Environment movements : We are aware that environmental degradation is a serious problem at national and international level. At the international level several movements are working to stop the deterioration of the environment. We see a significant international cooperation in this field.

In India many movements are working on differenet aspects of

enviornment. The environment movements are taking up issues like protection of bio-diversity, protecting different sources of water, protection of forests, green belt, pollution of rivers, use of chemicals and their ill effects etc.

Consumer movement : Consumer movement emerged in India after the Consumer Protection Act came into existence in 1986. This movement has a broad objective.

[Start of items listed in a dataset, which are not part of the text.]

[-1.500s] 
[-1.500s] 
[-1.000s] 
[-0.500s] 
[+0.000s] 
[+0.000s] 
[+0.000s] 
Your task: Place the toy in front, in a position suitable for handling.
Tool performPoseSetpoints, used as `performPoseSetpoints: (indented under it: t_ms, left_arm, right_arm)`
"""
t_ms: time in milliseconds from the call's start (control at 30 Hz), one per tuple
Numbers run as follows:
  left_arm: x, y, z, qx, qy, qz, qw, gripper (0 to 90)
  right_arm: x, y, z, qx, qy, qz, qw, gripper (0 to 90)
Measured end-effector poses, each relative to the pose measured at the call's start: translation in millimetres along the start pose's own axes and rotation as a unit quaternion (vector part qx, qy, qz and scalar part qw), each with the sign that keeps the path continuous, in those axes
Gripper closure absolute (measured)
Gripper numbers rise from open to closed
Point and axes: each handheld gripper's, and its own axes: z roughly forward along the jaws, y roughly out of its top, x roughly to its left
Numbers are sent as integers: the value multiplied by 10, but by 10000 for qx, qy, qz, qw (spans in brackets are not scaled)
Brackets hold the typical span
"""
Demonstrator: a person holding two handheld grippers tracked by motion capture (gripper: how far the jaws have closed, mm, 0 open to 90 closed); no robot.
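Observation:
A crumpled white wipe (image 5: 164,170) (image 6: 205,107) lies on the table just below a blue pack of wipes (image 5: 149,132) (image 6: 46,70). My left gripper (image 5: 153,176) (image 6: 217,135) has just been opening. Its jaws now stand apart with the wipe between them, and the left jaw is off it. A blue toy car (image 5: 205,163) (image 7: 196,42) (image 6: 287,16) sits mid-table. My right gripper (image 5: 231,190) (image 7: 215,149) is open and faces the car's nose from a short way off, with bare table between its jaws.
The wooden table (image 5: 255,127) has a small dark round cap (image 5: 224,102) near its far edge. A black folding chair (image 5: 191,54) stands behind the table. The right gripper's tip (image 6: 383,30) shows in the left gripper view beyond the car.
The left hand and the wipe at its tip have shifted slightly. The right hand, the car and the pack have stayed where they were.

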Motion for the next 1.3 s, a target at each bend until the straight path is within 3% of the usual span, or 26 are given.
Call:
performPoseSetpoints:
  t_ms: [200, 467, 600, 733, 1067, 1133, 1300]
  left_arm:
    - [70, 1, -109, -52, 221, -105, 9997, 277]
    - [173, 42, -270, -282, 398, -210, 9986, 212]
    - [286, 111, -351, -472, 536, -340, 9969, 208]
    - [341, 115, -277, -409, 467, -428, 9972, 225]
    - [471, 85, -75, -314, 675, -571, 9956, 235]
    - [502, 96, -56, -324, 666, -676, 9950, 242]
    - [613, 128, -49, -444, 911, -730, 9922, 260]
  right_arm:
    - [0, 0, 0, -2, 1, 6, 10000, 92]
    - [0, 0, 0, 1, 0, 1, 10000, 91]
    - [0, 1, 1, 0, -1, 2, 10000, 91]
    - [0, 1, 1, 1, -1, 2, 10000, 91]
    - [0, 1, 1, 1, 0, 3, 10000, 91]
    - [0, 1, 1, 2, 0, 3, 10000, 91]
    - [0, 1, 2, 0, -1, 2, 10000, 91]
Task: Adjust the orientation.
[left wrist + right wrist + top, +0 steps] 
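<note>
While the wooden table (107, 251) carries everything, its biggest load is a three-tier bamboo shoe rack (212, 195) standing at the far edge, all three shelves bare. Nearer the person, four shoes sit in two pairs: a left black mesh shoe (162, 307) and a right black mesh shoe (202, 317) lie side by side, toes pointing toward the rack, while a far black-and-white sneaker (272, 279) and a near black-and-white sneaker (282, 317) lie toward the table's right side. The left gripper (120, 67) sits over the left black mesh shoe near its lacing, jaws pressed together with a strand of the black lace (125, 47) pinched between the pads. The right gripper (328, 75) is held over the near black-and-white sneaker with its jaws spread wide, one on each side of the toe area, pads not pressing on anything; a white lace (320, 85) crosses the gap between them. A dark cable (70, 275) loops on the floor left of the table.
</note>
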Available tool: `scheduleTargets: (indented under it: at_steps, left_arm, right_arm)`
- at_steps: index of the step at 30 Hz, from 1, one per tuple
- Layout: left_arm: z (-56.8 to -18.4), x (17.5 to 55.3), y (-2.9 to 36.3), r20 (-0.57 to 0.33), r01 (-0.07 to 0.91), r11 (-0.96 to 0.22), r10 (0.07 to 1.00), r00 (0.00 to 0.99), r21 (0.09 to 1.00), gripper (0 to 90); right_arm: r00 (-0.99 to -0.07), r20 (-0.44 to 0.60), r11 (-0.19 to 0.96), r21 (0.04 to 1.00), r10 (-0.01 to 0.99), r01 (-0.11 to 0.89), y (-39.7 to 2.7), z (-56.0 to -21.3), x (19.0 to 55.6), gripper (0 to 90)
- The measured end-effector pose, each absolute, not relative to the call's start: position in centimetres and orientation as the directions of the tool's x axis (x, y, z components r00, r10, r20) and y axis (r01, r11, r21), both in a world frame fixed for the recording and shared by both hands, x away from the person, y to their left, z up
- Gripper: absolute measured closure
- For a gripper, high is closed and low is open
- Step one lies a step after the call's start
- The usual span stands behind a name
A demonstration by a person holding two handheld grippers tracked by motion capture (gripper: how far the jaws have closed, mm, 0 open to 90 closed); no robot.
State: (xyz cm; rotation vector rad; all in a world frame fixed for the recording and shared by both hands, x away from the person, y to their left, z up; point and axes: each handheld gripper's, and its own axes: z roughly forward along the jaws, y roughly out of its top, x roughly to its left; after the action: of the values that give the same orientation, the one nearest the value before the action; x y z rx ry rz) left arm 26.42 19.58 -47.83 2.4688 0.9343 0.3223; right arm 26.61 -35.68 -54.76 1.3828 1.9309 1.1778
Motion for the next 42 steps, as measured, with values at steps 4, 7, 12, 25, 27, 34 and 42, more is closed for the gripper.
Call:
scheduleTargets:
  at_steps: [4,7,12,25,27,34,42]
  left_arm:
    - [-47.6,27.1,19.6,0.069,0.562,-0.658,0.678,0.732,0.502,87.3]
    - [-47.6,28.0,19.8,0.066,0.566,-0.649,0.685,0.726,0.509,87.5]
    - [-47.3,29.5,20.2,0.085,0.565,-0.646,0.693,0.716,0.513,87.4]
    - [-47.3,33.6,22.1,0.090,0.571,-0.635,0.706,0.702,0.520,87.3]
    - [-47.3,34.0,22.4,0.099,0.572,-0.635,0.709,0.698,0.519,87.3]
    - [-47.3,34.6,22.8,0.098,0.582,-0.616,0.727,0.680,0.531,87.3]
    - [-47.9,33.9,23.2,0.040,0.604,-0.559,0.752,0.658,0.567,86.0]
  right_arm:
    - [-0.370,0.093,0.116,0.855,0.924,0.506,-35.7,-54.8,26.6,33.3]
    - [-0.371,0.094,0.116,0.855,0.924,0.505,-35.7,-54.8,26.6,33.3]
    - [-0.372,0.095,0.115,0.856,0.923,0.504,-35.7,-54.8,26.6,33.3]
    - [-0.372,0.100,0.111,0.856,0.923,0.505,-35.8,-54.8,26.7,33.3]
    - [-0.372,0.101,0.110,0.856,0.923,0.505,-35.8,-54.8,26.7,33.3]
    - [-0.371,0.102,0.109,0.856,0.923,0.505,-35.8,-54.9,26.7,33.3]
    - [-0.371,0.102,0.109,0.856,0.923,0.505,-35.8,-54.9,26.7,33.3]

The movement believes that each member of the society is a consumer. Due to the changing nature of social and economic system consumers face different problems. Adulteration, increased cost of items, frauds in weight and measures are some of the problems. The consumer movement works to protect consumers from such type of frauds.

The movements increase the participation of people in public life. The post 1980 movements are called neosocial movements as their nature is different from the earlier movements. These movements are issue-based. It means they try to organise issue based mass movements.

In the next chapter we will study challenges before democracy.